Deuxième raison : faire face à la réalité, tout en conservant des attentes raisonnables. La cryptomonnaie ne réalisera pas une utopie libertarienne à la Rand, et les NFT ne transformeront pas radicalement la propriété numérique. Les applications réellement matures et sur le marché aujourd’hui se limitent à Bitcoin, stablecoins, DEX et marchés de prédiction. Cela montre quoi ? Que ces applications sont réelles et ont de la valeur. Ne pas en attendre trop permet de mieux percevoir les véritables progrès.
Troisième raison : les défauts du secteur sont des imperfections difficiles à éradiquer, pas des défauts mortels. La spéculation effrénée, l’émission incontrôlée de tokens, le nihilisme financier — ce sont des problèmes réels. Mais si vous pensez que ces coûts dépassent les bénéfices apportés par la blockchain, il est logique de renoncer. Si, au contraire, vous estimez que les bénéfices l’emportent — même dans certains cas d’usage — alors persévérer a du sens.
Le pragmatisme optimiste n’est pas un optimisme aveugle
Enfin, il faut clarifier : le pragmatisme optimiste ne signifie pas un optimisme aveugle.
Les cyniques ont tort parce qu’ils utilisent la “spéculation” pour tout rejeter, et les optimistes naïfs parce qu’ils ignorent les dégâts réels. La bonne attitude consiste à voir clairement ce que la cryptomonnaie peut faire, ce qu’elle ne peut pas faire, à reconnaître ses problèmes tout en valorisant ses apports. La spéculation a blessé beaucoup de gens, cela ne doit pas être minimisé. Mais sans flux de capitaux spéculatifs, des infrastructures fondamentales comme Bitcoin, Ethereum ou les stablecoins n’auraient pas vu le jour.
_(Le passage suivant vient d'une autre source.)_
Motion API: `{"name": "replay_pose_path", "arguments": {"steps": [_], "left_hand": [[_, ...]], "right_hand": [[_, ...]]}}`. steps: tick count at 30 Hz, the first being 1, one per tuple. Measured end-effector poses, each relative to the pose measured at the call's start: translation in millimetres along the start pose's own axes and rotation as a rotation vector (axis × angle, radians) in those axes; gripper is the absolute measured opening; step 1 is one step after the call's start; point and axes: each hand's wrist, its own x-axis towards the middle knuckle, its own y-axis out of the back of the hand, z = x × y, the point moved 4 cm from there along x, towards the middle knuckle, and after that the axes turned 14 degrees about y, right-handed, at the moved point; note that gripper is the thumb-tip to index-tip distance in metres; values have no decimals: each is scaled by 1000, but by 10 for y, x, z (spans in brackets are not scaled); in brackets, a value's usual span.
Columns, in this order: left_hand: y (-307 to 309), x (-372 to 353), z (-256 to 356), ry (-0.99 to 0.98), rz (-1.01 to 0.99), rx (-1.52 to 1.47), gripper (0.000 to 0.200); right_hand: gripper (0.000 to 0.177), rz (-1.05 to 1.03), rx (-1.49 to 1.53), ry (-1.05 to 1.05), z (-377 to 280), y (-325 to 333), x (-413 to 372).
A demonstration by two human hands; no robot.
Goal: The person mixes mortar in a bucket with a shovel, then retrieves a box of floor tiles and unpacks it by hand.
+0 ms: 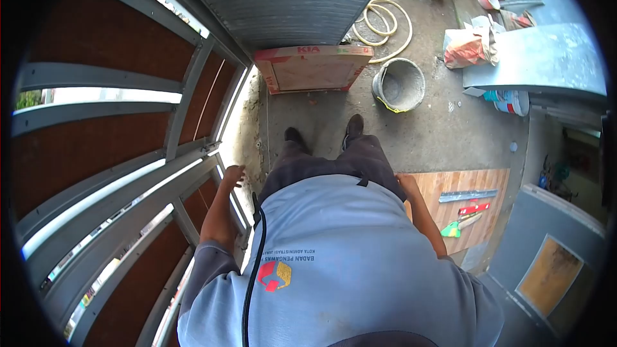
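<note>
My left hand (233,177) hangs beside my left hip near the metal gate (186,157). Its fingers are loosely bent and apart, with nothing in them. At my right hip, my right hand (406,184) hangs by the edge of a wood-look panel (427,187), its fingers mostly hidden. On that panel lie a grey metal bar (468,196), a small red spirit level (473,209) and a trowel with a green and yellow handle (452,229). Ahead of my shoes, a red-edged cardboard box marked KIA (308,71) leans upright against a corrugated metal surface (283,0).
A dirty bucket (400,85) stands right of the box, with a coiled yellow hose (408,32) behind it. Farther right are a torn bag (470,47) on a grey ledge (540,58) and a paint pail (512,101). The gate runs along my left side.
</note>
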Motion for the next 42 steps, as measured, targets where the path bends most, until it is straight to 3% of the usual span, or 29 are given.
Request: {"name": "replay_pose_path", "arguments": {"steps": [3, 6, 10, 14, 18, 21, 24, 30, 32, 37, 42], "left_hand": [[195, -145, 710, -173, 40, -8, 55], [235, -667, 1376, -345, 79, -88, 54], [137, -1004, 1766, -440, 51, -108, 53], [-39, -1152, 1669, -415, 30, -20, 53], [-138, -1040, 1343, -308, 89, -25, 52], [-226, -1009, 1028, -222, 107, -102, 51], [-395, -1146, 814, -213, 126, -136, 52], [-438, -1140, 1052, -296, 351, -17, 54], [-348, -1083, 1354, -483, 536, 149, 54], [-294, -1039, 2131, -595, 581, -34, 56], [-326, -629, 2837, -654, 624, -101, 62]], "right_hand": [[22, -11, 20, 39, -345, -212, -106], [25, -52, 1, 58, -152, -258, 187], [28, 2, 58, -12, -474, -269, 82], [22, 32, 120, -31, -569, -260, 90], [31, -82, 130, -7, 28, -73, 684], [31, -126, -3, -1, -224, 54, 707], [30, -86, 52, -55, -500, 161, 867], [33, -205, -248, 136, -1395, 112, 1383], [32, -257, -340, 213, -1727, -69, 1523], [34, -299, -465, 380, -2549, -762, 1538], [35, -301, -720, 771, -3114, -1548, 1622]]}}
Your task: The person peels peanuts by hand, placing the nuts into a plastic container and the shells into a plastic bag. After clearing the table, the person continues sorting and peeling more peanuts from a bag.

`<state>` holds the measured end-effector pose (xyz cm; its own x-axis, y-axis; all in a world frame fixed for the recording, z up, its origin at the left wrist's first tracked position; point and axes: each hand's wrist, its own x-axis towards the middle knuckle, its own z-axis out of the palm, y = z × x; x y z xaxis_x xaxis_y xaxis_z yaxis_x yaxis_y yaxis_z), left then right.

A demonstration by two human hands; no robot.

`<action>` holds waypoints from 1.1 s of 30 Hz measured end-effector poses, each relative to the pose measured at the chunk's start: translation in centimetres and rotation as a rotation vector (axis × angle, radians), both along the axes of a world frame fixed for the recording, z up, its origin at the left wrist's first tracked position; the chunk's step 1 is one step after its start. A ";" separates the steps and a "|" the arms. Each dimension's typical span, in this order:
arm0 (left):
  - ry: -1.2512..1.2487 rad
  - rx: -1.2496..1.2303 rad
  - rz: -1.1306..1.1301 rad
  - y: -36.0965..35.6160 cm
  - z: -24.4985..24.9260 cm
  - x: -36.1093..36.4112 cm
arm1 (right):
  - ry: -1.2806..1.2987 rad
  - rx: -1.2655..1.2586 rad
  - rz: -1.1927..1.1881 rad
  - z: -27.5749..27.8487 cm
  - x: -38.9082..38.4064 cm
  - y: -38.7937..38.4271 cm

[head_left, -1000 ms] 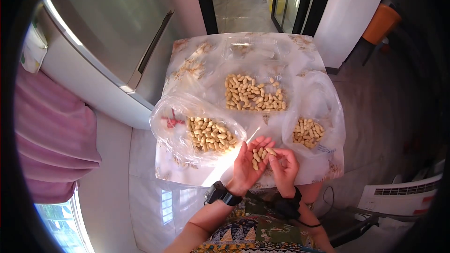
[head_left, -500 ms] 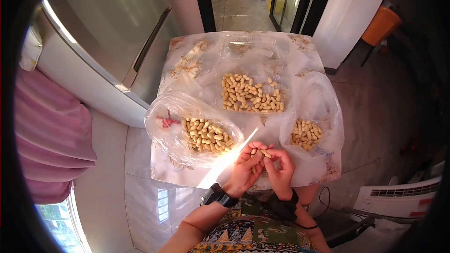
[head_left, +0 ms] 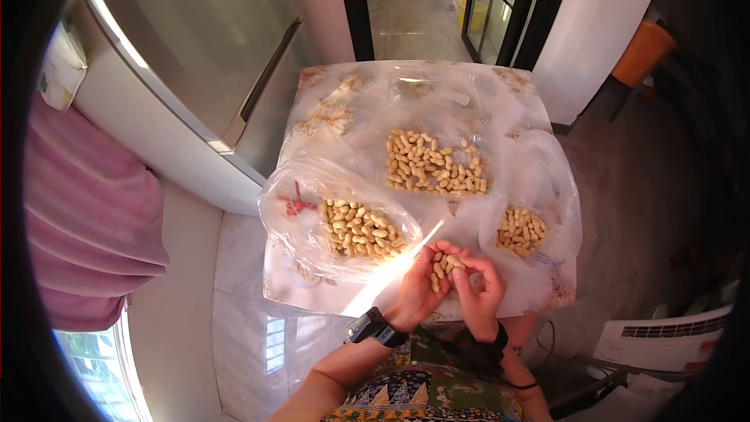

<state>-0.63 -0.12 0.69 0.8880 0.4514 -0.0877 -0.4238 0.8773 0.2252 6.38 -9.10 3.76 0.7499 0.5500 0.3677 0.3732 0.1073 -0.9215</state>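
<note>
**Handful of peanuts cupped between two hands at the desk's near edge**

The left hand (head_left: 420,291) is palm up and loosely cupped, with the fingers half open and pointing away from the body. A handful of peanuts (head_left: 444,267) in their shells lies in the hollow of the palm, cradled rather than gripped. The right hand (head_left: 482,297) sits just beside it on the right, touching it. Its fingers (head_left: 469,272) curl inward so the tips come down on the right-hand side of the handful. Whether they have closed on a single shell is too small to tell.

So the peanuts lie on the left hand and immediately left of the right fingertips. Both hands are in contact with them, and the right is the one working from above. The shells lie mixed, most with their long axis running roughly away from the person, along the line of the left fingers.

Both hands hover over the near edge of the desk (head_left: 301,289), which has a flowered cover under clear plastic. Three other lots of peanuts lie on it:

- The left bag (head_left: 297,223) is near the left hand, with its mouth open toward it.
- The right bag (head_left: 547,187) is near the right hand.
- The middle heap (head_left: 433,164) lies farther off, straight ahead.

A watch (head_left: 373,330) is on the left wrist. A fridge (head_left: 180,55) stands along the desk's left side.
</note>
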 end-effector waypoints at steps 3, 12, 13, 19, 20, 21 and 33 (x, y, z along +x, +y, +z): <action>0.027 -0.009 -0.002 0.0 -1.6 -0.1 | -0.112 0.034 0.101 4.0 -0.7 1.9; -0.034 -0.118 -0.007 0.1 -0.5 -0.9 | -0.122 -0.110 0.134 4.0 -0.9 2.9; 0.040 -0.100 0.009 0.1 0.0 -0.9 | -0.167 -0.074 0.103 3.6 -0.8 2.6; -0.072 -0.035 -0.003 0.1 -0.1 -0.3 | -0.215 -0.161 0.083 1.0 -0.2 -0.7; -0.059 -0.035 0.004 0.1 0.0 -0.3 | -0.168 -0.170 0.096 0.8 -0.2 -0.8; -0.058 -0.035 0.001 0.1 0.1 -0.3 | -0.166 -0.170 0.093 0.8 -0.2 -0.7; -0.087 0.021 -0.017 0.2 -0.2 -0.2 | -0.168 -0.212 0.085 0.2 -0.2 -0.2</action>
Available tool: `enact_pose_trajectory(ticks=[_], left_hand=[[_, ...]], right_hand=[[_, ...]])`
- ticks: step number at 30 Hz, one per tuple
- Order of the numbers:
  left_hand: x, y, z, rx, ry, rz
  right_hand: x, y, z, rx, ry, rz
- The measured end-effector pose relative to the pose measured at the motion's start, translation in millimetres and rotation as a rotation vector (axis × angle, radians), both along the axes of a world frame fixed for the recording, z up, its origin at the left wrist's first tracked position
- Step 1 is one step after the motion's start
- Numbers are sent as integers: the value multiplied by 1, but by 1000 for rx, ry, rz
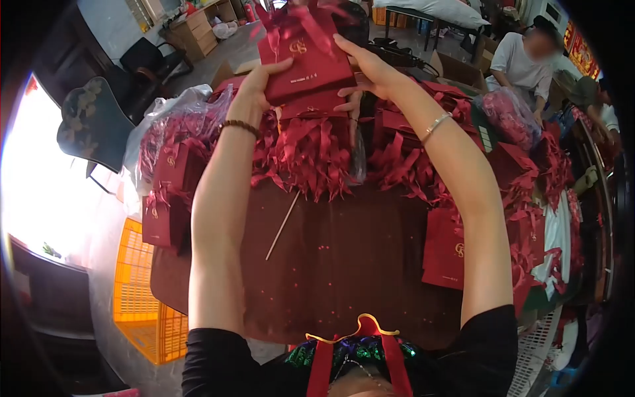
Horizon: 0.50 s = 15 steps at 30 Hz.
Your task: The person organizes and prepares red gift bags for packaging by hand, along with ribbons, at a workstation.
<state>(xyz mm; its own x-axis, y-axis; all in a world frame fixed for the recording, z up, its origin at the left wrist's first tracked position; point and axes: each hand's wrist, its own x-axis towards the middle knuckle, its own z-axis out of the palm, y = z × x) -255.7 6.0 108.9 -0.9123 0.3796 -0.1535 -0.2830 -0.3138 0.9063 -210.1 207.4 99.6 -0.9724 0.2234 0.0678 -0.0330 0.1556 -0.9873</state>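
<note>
Both arms reach forward over a brown table [357, 264]. My left hand [260, 85] and my right hand [374, 71] grip a dark red paper gift bag [305, 65] from its two sides. It has a gold logo on its face, and red ribbons at its top are smeared by motion. Right under it lies a stack of similar red bags [316, 102], with a thick row of red ribbon ends [311, 155] hanging towards me. A thin pale stick [283, 225] rests on the table.
More red bags stand at the left [162, 221] and right [443, 248] of the table. Clear plastic [198, 102] wraps some at the left. An orange crate [135, 278] is on the floor. A co-worker [522, 66] sits at the far right, another person [602, 112] beyond.
</note>
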Motion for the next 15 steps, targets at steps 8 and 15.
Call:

Les objectifs de la cryptomonnaie ne sont peut-être pas aussi radicaux qu’au début, mais ils restent réels. Des millions de développeurs y travaillent non pas pour faire fortune rapidement, mais parce qu’ils croient en la capacité de cette technologie à changer quelque chose. La clé est de rester optimiste en fonction des possibilités concrètes, et non en rêvant d’un utopisme irréalisable.
Si vous tombez dans le cynisme, ce n’est pas la cryptomonnaie qui en est responsable, mais le décalage entre vos attentes et la réalité. Ajustez vos attentes, tenez bon à vos valeurs : c’est la seule voie pour sortir du piège du cynisme.